CPSC 343 | Database Theory and Practice | Fall 2004 |
This document is intended to be a quick start to using PHP on the web - getting information about the web server environment, processing HTML forms, and working with sessions and cookies. Refer to the PHP Language Quick Start for information on the PHP language itself and integrating PHP into web pages, the PHP MySQL Quick Start for information on interacting with MySQL from PHP, or the PHP Local Quick Start for local details such as where to actually put your PHP pages so you can try them out.
Many details are omitted or simplified in these Quick Starts (e.g. not all syntax variations are presented). For more detailed and extensive information, check out one of the links below:
PHP provides access to information about the web server, the page request, and the environment in which PHP is executing via several reserved variables (known as autoglobals or superglobals).
The $_SERVER array provides access to values set by the web server. (about $_SERVER)
The following prints all of the keys and values available in the environment: (environ.php)
<html> <head> <title>Server Environment</title> </head> <body> <h1>Server Environment</h1> <ul> <?php foreach ( $_SERVER as $key => $value ) { print "<li> $key = $value\n"; } ?> </ul> </body> </html>
Form data is available to the processing script via the $_POST and $_GET arrays (depending on the method used to submit the form). The name of the form element (specified in the "name" attribute of the form element tag) is used as the key in the $_POST and $_GET arrays. (about $_POST, about $_GET)
Consider the following form: (formdemo.html)

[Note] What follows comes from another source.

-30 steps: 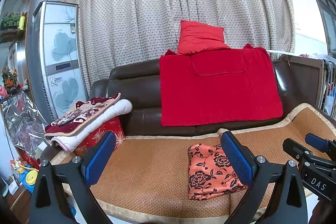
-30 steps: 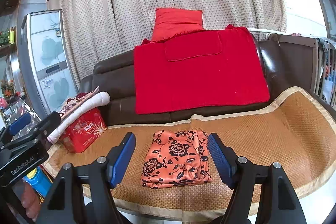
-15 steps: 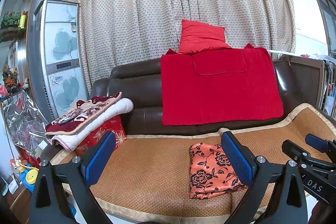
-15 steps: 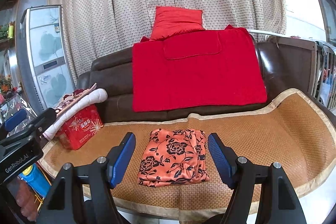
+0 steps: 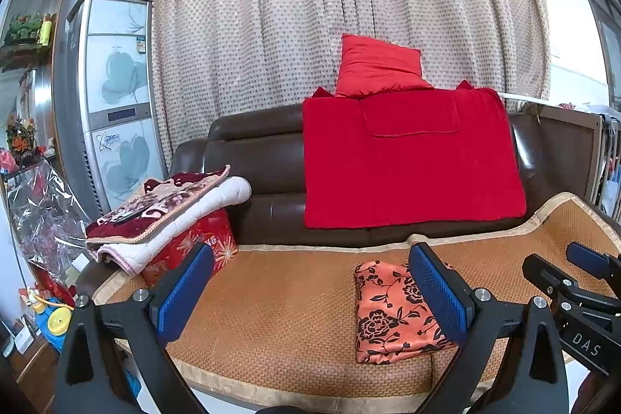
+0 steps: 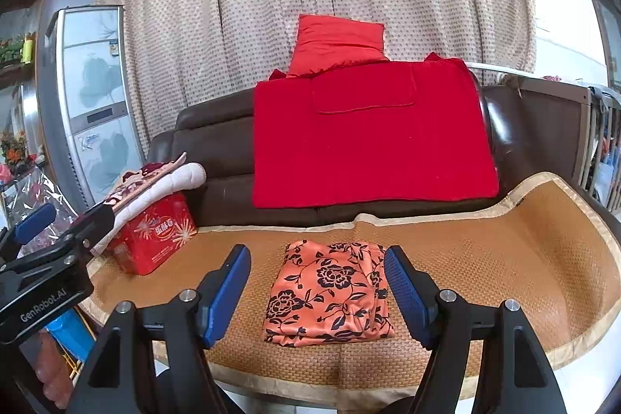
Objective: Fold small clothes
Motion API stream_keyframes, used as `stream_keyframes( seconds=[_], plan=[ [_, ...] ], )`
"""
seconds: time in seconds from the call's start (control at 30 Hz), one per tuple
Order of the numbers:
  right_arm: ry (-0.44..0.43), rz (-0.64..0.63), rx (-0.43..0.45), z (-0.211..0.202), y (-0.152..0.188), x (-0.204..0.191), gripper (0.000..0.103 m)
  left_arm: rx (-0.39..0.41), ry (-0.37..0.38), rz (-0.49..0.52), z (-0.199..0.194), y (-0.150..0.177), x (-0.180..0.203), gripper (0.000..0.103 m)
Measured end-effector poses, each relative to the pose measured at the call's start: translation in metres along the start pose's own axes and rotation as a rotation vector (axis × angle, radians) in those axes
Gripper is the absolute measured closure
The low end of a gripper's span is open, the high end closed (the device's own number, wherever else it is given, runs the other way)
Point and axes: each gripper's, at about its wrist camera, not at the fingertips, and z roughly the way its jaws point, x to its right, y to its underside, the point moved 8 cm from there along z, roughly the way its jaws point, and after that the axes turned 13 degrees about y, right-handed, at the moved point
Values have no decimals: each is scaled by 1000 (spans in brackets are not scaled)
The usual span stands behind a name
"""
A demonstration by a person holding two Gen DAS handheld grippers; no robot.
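Observation:
A small orange garment with a black flower print (image 6: 330, 291) lies folded into a neat rectangle on the woven mat (image 6: 504, 258) of the sofa seat. It also shows in the left wrist view (image 5: 392, 313), partly behind my left gripper's right finger. My right gripper (image 6: 317, 291) is open and empty, held back from the garment and in line with it. My left gripper (image 5: 310, 291) is open and empty, to the left of the garment and apart from it.
A red box (image 6: 155, 235) with folded blankets (image 5: 163, 208) on top stands at the mat's left end. A red blanket (image 6: 368, 134) hangs over the brown sofa back, with a red pillow (image 6: 337, 41) above. A cabinet (image 5: 112, 111) stands at left.
Both grippers have drifted slightly, with the garment shifting a little in each view. The garment lies as before and both grippers stay open.

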Motion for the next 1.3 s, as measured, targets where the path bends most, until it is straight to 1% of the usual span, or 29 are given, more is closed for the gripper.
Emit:
stream_keyframes(
  seconds=[0.67,1.0,1.3],
  plan=[
    [-3,-30,14,-5,-2,-17,29,7,12,-23,-4,2,-14,3],
    [-3,-34,4,1,0,-17,29,-9,11,-24,5,3,-11,3],
    [3,-38,-10,15,2,-17,29,-35,13,-19,21,6,-5,3]
  ],
)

<html> <head> <title>Form Elements Demo</title> </head> <body> <form action="formdemo.php" method="POST"> <table border=0 cellpadding=3> <tr><td>Name:</td><td><input type="text" size="20" name="name"></td></tr> <tr><td>Gender:</td> <td><input type="radio" value="M" name="gender"> male <input type="radio" value="F" name="gender"> female</td></tr> <tr><td>Year:</td> <td><select name="year"> <option value="firstyear">First Year</option> <option value="sophomore">Sophomore</option> <option value="junior">Junior</option> <option value="senior">Senior</option> </select></td></tr> <tr><td valign="top">CS courses taken:</td> <td><input type="checkbox" value="120" name="courses[]"> 120: Principles of Computer Science<br> <input type="checkbox" value="124" name="courses[]"> 124: Introduction to Programming<br> <input type="checkbox" value="225" name="courses[]"> 225: Intermediate Programming<br> <input type="checkbox" value="226" name="courses[]"> 226: Computer Architecture<br> <input type="checkbox" value="229" name="courses[]"> 229: Foundations of Computation<br> <input type="checkbox" value="324" name="courses[]"> 324: Computer Graphics<br> <input type="checkbox" value="327" name="courses[]"> 327: Data Structures and Algorithms<br> <input type="checkbox" value="331" name="courses[]"> 331: Operating Systems<br> <input type="checkbox" value="333" name="courses[]"> 333: Programming Languages<br> <input type="checkbox" value="343" name="courses[]"> 343: Databases<br> <input type="checkbox" value="371" name="courses[]"> 371: Topics<br> <input type="checkbox" value="428" name="courses[]"> 428: Program Translators<br> <input type="checkbox" value="441" name="courses[]"> 441: Networking<br> <input type="checkbox" value="453" name="courses[]"> 453: Artificial Intelligence</td></tr> </table> <input type="submit" value="submit"> <input type="reset" value="reset"> </form> </body> </html>
Of note here is that if you name checkboxes using a name of the form "something[]", PHP will automatically build an array of the selected responses.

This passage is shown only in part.